Avec un regard plein d’acuité et de finesse sur les petits travers de tout un chacun, doublé d’un sens du dialogue exceptionnel, ils parvenaient à exploiter des situations cocasses pour en tirer des scènes d’anthologie tragicomiques. À l’image du personnage de Catherine Frot qui déballe un cadeau d’anniversaire et s’effondre en pleurs en croyant que le bijou que lui offre son mari est un collier pour chien dans Un air de famille.

Le couple Jaoui-Bacri n’avait pas son égal pour puiser dans les aspérités et les zones d’ombre, les espoirs et les désespoirs de ses personnages, plus névrosés les uns que les autres, des portraits psychologiques riches, engageants, remplis d’humanisme. Canevas brillamment brossés, truffés de répliques savoureuses et spirituelles. Chassés-croisés d’âmes en peine guidées par les auteurs, selon l’œuvre, vers le drame ou la franche comédie.

C’était particulièrement le cas dans les films réalisés par Agnès Jaoui : Le goût des autres (Grand Prix des Amériques du Festival des films du monde en 2000 et César du meilleur film en 2001), Comme une image (Prix du scénario du Festival de Cannes 2004), Parlez-moi de la pluie ou encore Au bout du conte, dans lequel Jean-Pierre Bacri incarne un homme maussade ne croyant en rien, qui se met à craindre sa mort imminente annoncée jadis par une voyante. Une anecdote du reste tirée de sa propre adolescence.

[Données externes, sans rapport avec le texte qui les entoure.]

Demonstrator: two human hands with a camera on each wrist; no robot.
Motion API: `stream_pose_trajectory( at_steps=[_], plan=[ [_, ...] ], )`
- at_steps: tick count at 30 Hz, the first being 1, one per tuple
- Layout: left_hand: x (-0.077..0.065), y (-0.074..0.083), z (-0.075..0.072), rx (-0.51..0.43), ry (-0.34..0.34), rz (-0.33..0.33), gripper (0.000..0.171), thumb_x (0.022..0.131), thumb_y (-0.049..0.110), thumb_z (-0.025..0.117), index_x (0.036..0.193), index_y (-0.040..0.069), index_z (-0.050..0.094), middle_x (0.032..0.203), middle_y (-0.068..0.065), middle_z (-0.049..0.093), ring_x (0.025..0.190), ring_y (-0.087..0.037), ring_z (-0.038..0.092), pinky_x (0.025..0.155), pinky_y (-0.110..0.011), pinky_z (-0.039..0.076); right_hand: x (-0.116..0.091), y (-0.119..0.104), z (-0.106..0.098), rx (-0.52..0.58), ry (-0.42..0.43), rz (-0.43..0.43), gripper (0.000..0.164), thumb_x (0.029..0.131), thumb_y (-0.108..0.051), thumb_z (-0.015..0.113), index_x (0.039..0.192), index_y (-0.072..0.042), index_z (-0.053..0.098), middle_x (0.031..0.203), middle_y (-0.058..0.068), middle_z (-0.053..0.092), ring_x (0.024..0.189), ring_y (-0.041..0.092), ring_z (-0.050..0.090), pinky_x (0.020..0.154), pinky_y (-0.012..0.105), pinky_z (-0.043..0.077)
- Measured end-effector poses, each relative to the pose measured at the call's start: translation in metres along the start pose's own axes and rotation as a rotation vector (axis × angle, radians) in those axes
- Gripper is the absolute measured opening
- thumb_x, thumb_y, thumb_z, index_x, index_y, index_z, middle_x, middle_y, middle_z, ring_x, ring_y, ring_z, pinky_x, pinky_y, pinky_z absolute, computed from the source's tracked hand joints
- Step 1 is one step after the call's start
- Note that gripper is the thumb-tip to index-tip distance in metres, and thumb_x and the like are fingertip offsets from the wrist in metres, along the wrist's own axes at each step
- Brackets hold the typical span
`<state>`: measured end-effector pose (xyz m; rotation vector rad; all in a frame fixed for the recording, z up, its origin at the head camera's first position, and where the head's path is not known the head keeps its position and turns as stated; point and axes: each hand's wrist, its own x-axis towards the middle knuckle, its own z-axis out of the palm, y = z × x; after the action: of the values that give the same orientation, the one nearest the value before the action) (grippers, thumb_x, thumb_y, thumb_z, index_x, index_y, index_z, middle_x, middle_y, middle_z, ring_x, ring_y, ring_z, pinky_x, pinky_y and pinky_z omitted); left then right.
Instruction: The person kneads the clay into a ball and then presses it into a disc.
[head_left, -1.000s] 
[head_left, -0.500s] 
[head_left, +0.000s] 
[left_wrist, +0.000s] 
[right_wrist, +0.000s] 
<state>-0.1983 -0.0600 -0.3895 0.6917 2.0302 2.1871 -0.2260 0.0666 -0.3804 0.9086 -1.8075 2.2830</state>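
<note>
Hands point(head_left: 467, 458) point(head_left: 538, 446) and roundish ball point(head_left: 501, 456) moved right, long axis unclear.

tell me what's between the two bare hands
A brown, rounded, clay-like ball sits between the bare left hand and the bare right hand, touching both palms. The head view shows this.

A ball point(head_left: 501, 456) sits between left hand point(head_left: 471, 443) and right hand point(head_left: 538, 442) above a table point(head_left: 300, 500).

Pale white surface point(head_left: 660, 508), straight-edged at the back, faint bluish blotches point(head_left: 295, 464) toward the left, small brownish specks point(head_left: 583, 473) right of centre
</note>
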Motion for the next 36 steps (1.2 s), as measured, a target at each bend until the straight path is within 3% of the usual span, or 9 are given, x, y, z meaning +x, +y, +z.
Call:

Comme acteur, Bacri était irrésistible. Qu’il ait ou non le rôle principal, il volait la vedette. On se régalait à le voir incarner une fois de plus ce grognon au grand cœur, à la fois caricatural et réaliste.

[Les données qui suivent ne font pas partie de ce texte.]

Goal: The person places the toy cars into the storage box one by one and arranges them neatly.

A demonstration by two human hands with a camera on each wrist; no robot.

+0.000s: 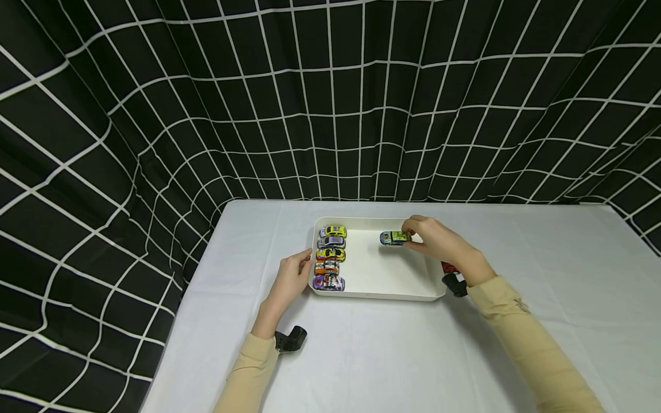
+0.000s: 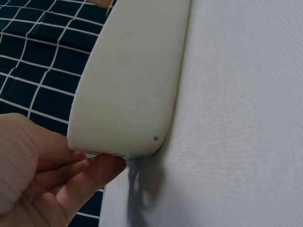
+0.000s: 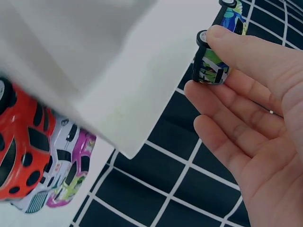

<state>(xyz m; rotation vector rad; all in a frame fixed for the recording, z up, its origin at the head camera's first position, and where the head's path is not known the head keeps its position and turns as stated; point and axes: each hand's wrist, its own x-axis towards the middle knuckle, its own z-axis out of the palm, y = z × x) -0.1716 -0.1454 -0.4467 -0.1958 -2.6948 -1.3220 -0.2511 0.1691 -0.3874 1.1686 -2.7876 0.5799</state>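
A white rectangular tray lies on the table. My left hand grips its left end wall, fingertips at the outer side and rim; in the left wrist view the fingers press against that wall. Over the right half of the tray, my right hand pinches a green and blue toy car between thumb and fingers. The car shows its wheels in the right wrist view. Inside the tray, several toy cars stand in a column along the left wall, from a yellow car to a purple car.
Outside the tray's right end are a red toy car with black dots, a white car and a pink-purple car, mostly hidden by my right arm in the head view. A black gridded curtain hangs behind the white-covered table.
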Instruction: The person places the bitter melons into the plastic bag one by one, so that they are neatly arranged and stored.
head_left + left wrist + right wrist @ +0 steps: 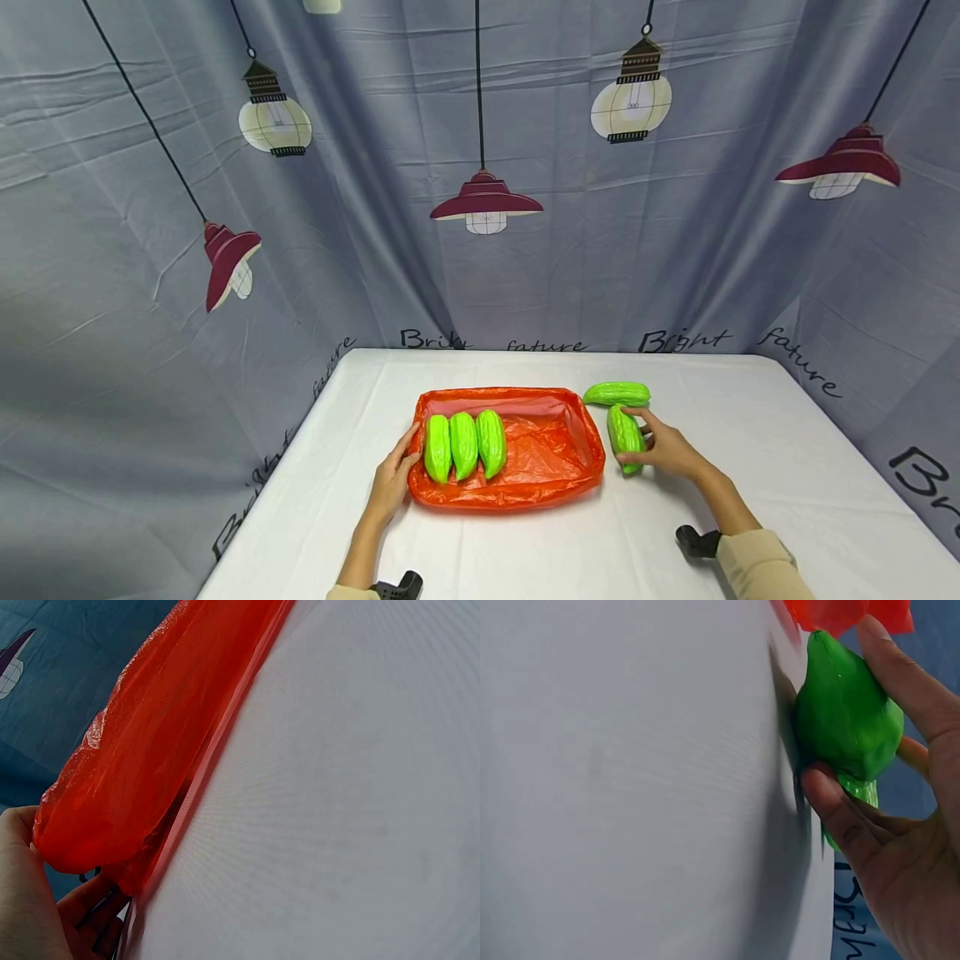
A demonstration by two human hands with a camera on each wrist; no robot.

En agent de joueur de soccer et gardien d’un homme-chien désemparé dans le délirant Didier, d’Alain Chabat, en chef d’entreprise terne qui s’éprend d’une comédienne qu’il a vue jouer au théâtre dans Le goût des autres, en organisateur de mariage déprimé qui perd le contrôle dans Le sens de la fête, d’Eric Toledano et Olivier Nakache.

Ou encore en animateur de talk-show cynique et désagréable, en perte de popularité et de cotes d’écoute, dans Place publique, d’Agnès Jaoui, la dernière de la douzaine d’œuvres signées Jaoui-Bacri, dans laquelle il interprète, en 2018, l’ex-mari du personnage incarné par son ex-compagne. Un dernier film comme une mise en abyme et clin d’œil au premier long métrage du duo, Cuisine et dépendances, où le personnage d’éternel râleur créé par Bacri se plaignait d’une vedette de la télé invitée au même souper.

« C’est la majorité ! Laquelle d’abord ? Celle qui croyait que la terre était plate ? Celle qui veut rétablir la peine de mort ? Celle qui se met une plume dans le cul parce que c’est la mode ? Laquelle exactement ? », demandait son personnage de Georges. Du pur Bacri.